The total price cannot cover the loan
The reporter of China Securities News found that, in addition to the difficulty in selling new houses, although the price of second-hand houses is far lower than the peak in 2017, there is still a problem that it is difficult to sell.
The reason is that many second-hand housing owners have made provident fund and commercial loans at the initial purchase, and the loan ratio is relatively high. After 2017, under the influence of commercial housing purchase restrictions, prices have been cut back everywhere. At present, the total sales price of some second-hand houses is far lower than the bank loan amount.
In addition, some commercial and residential housing owners after the purchase, but also non bank institutions for mortgage loans.

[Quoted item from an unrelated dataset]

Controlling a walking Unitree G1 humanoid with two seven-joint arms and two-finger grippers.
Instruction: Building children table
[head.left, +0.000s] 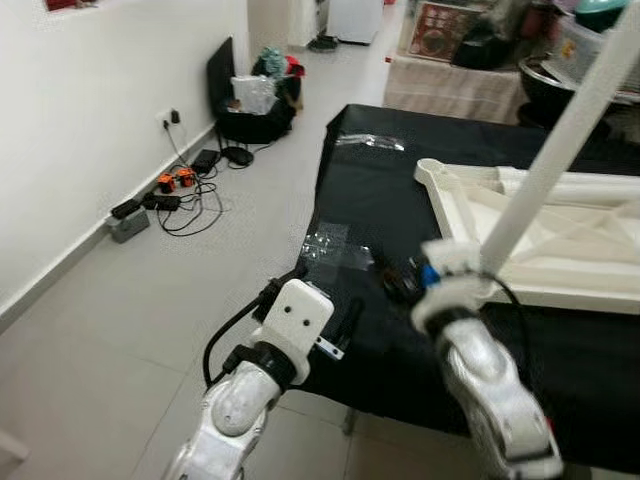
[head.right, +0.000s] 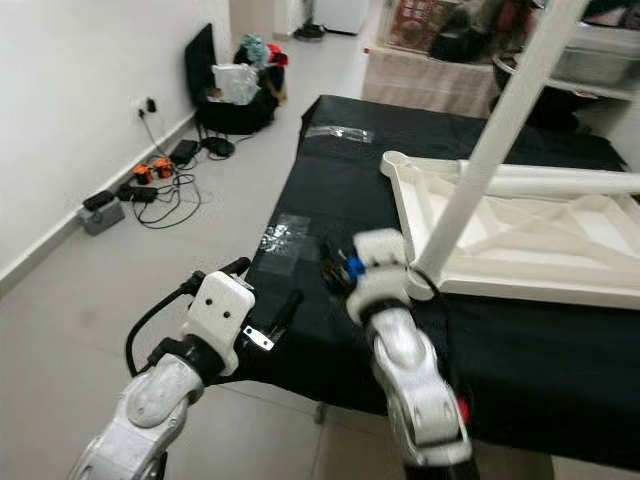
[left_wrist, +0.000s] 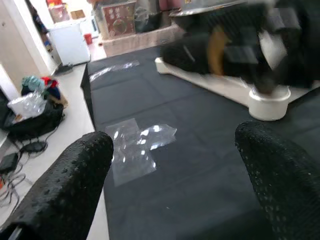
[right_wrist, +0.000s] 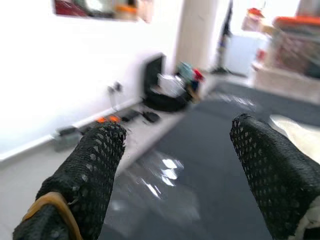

Some small financial institutions can make mortgage loan ratio very high. For example, before 2017, for a million houses, 70% of the mortgage can be lent, of course, the interest rate is relatively high. The current situation is that the house is only worth 500000 yuan, and the mortgage of financial institutions behind it is 700000 yuan. If someone wants to take over these houses, the owners should first take out more than 700000 yuan and return them to the financial mortgage institutions to release the mortgage before they can sell them. But the problem is that many homeowners will not sell if they have the money to release their mortgage. Therefore, they have to pay 700000 yuan to help the owners to release the mortgage, or the intermediary agencies to help the owners to release the mortgage. In either case, the risk is very high. Because such owners will generally have the risk of capital chain fracture. Once the owner runs away, there is no way to make up for the loss. So this kind of house has always been hard to sell. A number of senior second-hand housing intermediary sales personnel to China Securities News reporter said.